■ **Source data**
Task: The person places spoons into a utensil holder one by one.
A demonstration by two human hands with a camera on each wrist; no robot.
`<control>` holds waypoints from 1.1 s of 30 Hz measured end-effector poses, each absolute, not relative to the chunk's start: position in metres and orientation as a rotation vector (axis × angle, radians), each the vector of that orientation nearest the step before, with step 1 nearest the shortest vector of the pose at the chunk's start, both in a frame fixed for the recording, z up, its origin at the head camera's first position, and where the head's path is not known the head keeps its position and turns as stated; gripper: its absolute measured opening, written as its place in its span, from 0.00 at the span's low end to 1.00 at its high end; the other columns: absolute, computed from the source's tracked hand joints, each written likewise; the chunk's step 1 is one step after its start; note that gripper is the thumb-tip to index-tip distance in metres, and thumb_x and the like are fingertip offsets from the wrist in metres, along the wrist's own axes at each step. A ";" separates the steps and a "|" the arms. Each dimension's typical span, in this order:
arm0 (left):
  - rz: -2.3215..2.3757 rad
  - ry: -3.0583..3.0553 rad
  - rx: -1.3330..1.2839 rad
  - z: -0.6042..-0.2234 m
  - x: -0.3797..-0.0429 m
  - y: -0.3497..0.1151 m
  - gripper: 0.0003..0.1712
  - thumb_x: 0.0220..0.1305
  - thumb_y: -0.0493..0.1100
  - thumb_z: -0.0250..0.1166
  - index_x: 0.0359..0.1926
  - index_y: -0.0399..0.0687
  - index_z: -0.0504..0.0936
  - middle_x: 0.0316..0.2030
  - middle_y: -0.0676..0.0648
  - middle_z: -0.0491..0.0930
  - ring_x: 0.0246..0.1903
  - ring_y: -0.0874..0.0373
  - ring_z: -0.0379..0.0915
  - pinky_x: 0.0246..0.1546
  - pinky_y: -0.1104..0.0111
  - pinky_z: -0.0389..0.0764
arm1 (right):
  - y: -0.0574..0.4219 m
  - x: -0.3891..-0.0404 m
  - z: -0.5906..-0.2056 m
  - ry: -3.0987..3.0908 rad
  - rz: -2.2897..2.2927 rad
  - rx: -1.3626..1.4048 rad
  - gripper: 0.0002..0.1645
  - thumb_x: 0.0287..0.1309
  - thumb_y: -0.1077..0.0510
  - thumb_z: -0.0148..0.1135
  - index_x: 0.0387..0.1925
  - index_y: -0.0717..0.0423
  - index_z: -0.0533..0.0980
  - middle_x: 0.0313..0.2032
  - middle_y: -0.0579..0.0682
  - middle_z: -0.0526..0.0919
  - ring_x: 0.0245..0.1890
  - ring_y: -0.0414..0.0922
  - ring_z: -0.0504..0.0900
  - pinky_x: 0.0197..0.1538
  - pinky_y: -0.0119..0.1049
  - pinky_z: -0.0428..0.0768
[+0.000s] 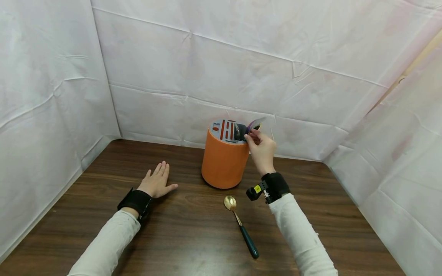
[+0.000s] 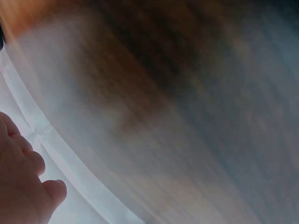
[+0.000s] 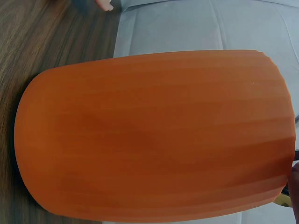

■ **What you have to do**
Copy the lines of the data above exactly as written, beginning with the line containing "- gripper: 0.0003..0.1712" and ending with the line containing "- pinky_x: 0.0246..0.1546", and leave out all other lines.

■ **Task solution**
  - gripper: 0.0003..0.1712
  - thumb_x: 0.0220..0.1305
  - thumb_y: -0.0493..0.1100
  - thumb_z: -0.0250..0.1166
  - index_x: 0.0359..0.1926
  - index_y: -0.0399..0.0687
  - index_z: -0.0504..0.0936
  - middle_x: 0.0316..0.2030
  - middle_y: -0.0676..0.0648
  - middle_z: -0.0491..0.0930
  - ring_x: 0.0246..0.1903
  - ring_y: -0.0874..0.0373
  - ring_z: -0.0379..0.0915
  - pinky_x: 0.0246..0.1546

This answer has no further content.